Sunday, December 22, 2024

Early New Year's resolutions - the Mighty vs the January transfer window


This season has been strange. The last season was odd too. In fact, the season before that was odd as well. I don't know about anyone else but I feel as if Blackpool FC has fallen into some kind of weird uncanny valley - a kind of mist shrouded slightly shadowy version of itself. It is Blackpool FC but somehow, it feels a little bit 'wrong' 

Let me expand a bit. It's not just this season. This season has been odd (and we'll get to that soon enough) but it's the last couple of seasons. Firstly, Michael Appleton returned, like a spectre at the feast, a weird forgotten memory suddenly front and centre. That season was bizarre. I've never wondered before what would happen if you set 'The Walking Dead' in Yorkshire, but Mick McCarthy's reign is probably quite close to the truth. When you list the players we had at our disposal it seems kind of incredible we went down and were so consistently shit. We had Morgan fucking Rogers for fucks sake, and he didn't even get in our team all the time. 

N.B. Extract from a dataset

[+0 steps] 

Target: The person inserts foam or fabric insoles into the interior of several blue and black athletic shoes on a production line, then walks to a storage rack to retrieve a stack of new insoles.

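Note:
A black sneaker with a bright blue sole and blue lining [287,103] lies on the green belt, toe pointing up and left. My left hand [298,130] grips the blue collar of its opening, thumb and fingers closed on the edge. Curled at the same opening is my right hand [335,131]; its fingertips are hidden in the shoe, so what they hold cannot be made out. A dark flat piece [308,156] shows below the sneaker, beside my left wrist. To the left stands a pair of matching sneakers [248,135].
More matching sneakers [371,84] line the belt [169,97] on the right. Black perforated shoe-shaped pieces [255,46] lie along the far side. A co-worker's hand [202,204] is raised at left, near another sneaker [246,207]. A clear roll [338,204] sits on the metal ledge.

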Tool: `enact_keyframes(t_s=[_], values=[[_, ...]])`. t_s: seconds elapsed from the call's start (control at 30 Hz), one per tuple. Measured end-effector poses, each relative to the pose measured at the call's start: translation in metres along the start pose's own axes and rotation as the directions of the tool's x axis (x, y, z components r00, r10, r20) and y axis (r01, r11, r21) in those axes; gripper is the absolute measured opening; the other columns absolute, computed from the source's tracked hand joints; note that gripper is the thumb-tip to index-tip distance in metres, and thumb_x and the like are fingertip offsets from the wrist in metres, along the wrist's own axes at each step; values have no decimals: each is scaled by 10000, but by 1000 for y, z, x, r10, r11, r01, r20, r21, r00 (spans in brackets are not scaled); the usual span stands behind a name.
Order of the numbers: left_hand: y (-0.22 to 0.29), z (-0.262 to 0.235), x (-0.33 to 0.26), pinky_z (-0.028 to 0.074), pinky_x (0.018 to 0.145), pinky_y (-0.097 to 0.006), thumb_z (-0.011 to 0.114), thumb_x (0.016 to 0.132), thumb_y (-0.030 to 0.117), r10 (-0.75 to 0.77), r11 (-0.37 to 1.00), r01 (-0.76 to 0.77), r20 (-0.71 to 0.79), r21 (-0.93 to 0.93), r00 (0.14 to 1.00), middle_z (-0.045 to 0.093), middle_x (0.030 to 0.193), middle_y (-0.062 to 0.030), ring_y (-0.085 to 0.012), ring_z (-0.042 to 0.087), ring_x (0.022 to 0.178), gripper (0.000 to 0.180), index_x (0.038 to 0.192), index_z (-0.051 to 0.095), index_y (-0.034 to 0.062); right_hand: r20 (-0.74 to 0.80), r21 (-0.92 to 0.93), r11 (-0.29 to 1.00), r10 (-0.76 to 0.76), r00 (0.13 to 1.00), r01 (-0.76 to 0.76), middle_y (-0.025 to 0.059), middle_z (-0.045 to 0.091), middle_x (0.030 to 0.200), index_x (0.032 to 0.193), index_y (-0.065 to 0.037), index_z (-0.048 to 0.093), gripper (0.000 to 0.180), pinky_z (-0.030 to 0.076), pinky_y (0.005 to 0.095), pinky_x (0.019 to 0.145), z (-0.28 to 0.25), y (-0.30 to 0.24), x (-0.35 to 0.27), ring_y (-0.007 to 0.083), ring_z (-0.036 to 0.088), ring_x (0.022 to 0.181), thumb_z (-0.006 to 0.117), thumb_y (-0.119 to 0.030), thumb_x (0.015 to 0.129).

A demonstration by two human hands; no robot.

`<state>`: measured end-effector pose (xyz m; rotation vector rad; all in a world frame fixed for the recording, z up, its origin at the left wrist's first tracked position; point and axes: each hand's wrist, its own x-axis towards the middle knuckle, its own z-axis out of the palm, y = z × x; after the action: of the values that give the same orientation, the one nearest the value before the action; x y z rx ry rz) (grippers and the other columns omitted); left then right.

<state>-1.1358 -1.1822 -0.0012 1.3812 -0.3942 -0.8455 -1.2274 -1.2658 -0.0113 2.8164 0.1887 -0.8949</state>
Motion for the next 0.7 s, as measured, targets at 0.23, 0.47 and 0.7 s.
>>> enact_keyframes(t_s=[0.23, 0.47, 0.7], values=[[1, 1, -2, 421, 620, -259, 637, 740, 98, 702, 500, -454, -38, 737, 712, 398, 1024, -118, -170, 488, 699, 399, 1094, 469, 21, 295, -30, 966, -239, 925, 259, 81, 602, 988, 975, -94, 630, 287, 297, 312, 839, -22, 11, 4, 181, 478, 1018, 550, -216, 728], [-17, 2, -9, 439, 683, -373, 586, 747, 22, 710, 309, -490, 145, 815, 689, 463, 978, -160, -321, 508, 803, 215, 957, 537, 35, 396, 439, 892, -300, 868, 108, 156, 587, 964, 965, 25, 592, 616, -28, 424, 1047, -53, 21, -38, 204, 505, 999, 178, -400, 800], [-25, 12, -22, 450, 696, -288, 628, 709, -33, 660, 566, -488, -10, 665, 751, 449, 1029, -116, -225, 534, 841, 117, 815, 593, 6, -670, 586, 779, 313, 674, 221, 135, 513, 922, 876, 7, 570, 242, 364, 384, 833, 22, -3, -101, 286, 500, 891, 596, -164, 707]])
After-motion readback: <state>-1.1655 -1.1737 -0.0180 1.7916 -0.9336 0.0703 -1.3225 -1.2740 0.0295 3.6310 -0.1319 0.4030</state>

Then Neil Critchley was reanimated and back, back, back but that never sat right. We did win quite a few games but it strangely didn't feel as if we were doing so and Critchley seemed to have undergone some kind of tactical lobotomy which left him dependent on reliving the same experience over and over and over again, forever sending on Matty Virtue for his weekly 8 minutes regardless of the situation. Critchley 2.0 was a hollowed out figure. Something had happened to him. 

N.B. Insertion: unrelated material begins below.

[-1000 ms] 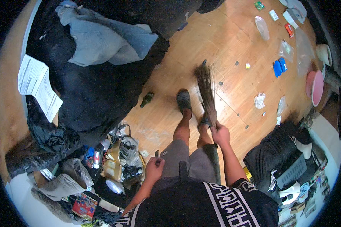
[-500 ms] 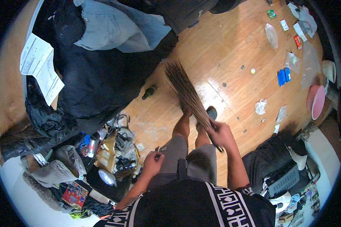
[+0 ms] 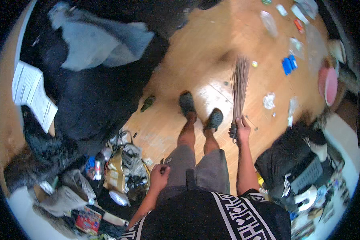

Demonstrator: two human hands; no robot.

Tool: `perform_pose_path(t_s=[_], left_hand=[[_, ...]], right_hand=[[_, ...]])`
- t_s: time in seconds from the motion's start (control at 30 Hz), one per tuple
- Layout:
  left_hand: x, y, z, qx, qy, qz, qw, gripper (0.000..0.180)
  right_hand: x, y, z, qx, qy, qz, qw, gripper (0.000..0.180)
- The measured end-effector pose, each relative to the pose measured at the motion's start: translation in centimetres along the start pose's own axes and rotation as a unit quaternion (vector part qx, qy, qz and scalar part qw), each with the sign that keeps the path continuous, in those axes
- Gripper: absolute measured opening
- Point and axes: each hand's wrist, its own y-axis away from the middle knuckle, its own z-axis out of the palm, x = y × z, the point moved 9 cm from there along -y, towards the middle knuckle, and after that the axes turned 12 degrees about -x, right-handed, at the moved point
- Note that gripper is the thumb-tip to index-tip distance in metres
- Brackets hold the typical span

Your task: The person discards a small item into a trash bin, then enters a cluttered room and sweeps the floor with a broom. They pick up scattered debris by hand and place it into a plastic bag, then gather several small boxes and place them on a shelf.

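My right hand (image 3: 243, 129) is closed round the bound handle of a stick broom (image 3: 240, 90). Its thin brown bristles point away from me, over the wooden floor and to the right of my feet. Whether the tips touch the floor I cannot tell. Curled beside my grey shorts (image 3: 176, 168), my left hand (image 3: 159, 176) has a small dark thing at its fingers, too small to name. Past the broom lie a small round yellow-and-white item (image 3: 255, 64), a blue item (image 3: 289, 65) and a crumpled white plastic piece (image 3: 269, 101).
Clear plastic wrappers (image 3: 269, 24) and a pink basin (image 3: 328, 86) are at the right. A green bottle (image 3: 147, 103) lies by the black-covered heap (image 3: 104, 104) with jeans (image 3: 96, 44) and paper (image 3: 30, 86). Clutter surrounds a cardboard box (image 3: 115, 174) at near left; a black bag (image 3: 288, 156) sits at near right.
The broom has swung from left of my feet to their right, bristles now pointing nearly straight ahead. My right hand has moved right and outward. My view has shifted slightly.
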Motion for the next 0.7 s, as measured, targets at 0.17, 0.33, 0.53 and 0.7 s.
perform_pose_path(t_s=[0.17,0.33,0.53,0.7], left_hand=[[-0.6,-1.0,-0.7,-0.012,-0.030,-0.032,0.999,0.025],[0.5,-1.1,-0.7,-0.011,-0.037,0.006,0.999,0.025],[3.1,-1.1,-0.2,-0.008,-0.118,0.029,0.993,0.028],[5.0,-1.1,1.6,-0.023,-0.176,0.011,0.984,0.029]], right_hand=[[0.8,7.6,-12.1,0.028,0.331,-0.101,0.938,0.054],[19.5,20.8,-16.2,0.054,-0.173,0.224,0.958,0.043],[22.5,9.1,-10.4,0.146,-0.510,0.231,0.816,0.022],[0.9,-7.6,-3.4,-0.059,-0.462,0.017,0.885,0.017]])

This season started with car crash football. Critchley's few games were horror smashes. The kind where you'd close the motorway and need the air ambulance. Crazy Uncle Richard's were more a lurid high tempo dodgem ride kind of smash up, fun in their own way but probably not really the best mode of transport towards destination Championship. 

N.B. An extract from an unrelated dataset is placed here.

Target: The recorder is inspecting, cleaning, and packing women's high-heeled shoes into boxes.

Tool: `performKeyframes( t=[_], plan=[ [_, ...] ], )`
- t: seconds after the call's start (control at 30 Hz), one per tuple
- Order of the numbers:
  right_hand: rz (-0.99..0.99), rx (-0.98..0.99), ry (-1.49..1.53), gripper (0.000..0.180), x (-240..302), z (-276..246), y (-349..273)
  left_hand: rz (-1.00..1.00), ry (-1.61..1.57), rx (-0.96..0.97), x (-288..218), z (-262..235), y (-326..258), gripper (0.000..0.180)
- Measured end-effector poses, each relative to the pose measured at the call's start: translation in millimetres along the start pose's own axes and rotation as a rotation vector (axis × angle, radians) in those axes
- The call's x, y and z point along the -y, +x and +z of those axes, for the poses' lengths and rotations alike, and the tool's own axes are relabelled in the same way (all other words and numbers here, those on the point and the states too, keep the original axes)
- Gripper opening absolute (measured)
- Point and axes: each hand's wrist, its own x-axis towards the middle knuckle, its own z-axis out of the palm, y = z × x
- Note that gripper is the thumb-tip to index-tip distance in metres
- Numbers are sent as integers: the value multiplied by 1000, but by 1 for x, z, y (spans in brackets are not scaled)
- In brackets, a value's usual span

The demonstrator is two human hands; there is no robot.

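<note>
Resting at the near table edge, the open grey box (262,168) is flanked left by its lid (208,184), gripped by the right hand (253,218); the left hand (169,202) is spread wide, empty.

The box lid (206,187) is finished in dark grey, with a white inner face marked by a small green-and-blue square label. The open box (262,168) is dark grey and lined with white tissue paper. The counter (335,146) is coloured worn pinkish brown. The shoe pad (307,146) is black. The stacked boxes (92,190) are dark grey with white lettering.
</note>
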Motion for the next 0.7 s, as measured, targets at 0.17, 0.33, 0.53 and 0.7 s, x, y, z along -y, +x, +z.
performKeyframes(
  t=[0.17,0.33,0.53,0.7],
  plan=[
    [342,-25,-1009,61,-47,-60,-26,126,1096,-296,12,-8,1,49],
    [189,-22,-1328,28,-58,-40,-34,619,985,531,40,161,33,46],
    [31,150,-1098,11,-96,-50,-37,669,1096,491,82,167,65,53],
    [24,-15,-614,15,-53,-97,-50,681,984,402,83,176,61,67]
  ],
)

Then the club announced Steve Bruce and my head fell off. Nothing seemed further from the vision I still clung to of us, playing exciting youthful football with exciting young players and an exciting young coach. The dinosaur tag is a lazy one but honestly, Bruce's craggy features, looking like a combination of a particularly gnarly cliff face and a big hessian sack full of oats as he spoke about 'being back in football' was like a particularly surreal dream. I couldn't work it out. Was this really happening? Was Beadle about to pop out and declare 'surprise!' and capture my astonished face for the amusement of a prime time ITV audience? 

Then we were brilliant for a few games and it seemed like it might be a dream, but the good kind, the football version of when you have a dream about someone you didn't previously fancy but then when you wake up, you do. Then it fell apart for particularly awful reasons and it felt as if possibly Bruce might not come back because this is only football and it seemed we might need to start all over again as really not very crazy at all Uncle Aggers masterminded a series of abject and stubbornly poor displays and everything was really quite shit. Thankfully, Steve '90s football genius' Bruce reappeared in the dugout and the floundering ship was steadied and we even won some away games in a row which feels mental and pretty good. 


Thus far this year we've stared the relegation places in the face, gone on a couple of runs that have had us believing, won a few games in fine style, got battered a few times and served up a few really stultifying stalemates in between. We're on our best away run for ages, we haven't won at home since September. At one point we'd scored more goals than anyone else in English football, but we also look like we can't score and lack a forward line. We're actually quite tight at the back of late, but at the beginning of the season (and for a while after 'the beginning' had ended)  we couldn't stop conceding, regardless of whether the opposition were any good or not. 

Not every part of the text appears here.